Un primer yate los británicos lo dejaron pasar. Un segundo viaje del yatero Tomy López lo pararon y lo escoltaron con guardacostas fuera del mar territorial. El tercero y hasta ahora último yate capturado, fue justamente el de los jóvenes de la Cámpora, los delfines de Cristina Kirchner, el Sanmaritana, el que parece también intentaron hacer la gracia pero antes que los sorprendieran, los patriotas kirchneristas abandonaron el barco.
Ahora el Sanmaritana está oxidándose en un muelle militar. Su situación es como la de los presos de Guantánamo: en un lugar que no existe internacionalmente. Argentina no lo reclama, porque sería reconocer que las islas existen y su gobierno también.
–Y sin embargo, los británicos fundadores ocuparon las islas en 1833– dice Tim Miller, el viejecillo hidropónico. Antes que los propios argentinos poblaran la Patagonia y Cristina Kirchner nos trata de: "esos británicos importados…".
Tim Miller, muestra la foto de su tátara-tatarabuelo en un libro de historia.
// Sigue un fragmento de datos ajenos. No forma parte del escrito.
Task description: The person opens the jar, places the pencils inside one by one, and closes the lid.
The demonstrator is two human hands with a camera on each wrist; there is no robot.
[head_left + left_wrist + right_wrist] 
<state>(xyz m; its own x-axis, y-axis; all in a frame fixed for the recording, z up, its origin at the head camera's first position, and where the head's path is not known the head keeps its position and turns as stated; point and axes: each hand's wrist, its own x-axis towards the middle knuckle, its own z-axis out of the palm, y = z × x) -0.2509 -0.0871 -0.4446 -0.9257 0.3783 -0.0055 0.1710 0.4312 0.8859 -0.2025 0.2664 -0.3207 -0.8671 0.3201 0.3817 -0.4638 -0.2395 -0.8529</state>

–Este debería ser mi pasaporte –dice– tengo nueve generaciones aquí. Los austriacos Kirchner llevan apenas tres generaciones en Argentina. ¿Quién tiene más derecho de estar acá?
Sí, sí, derechos. Se pone a reír a carcajadas. Sigo buscando a los tres independentistas. Ese es el paso siguiente. Dinero sin libertad, no es vida. Pero me sacan de la isla rápido como el viento fresco.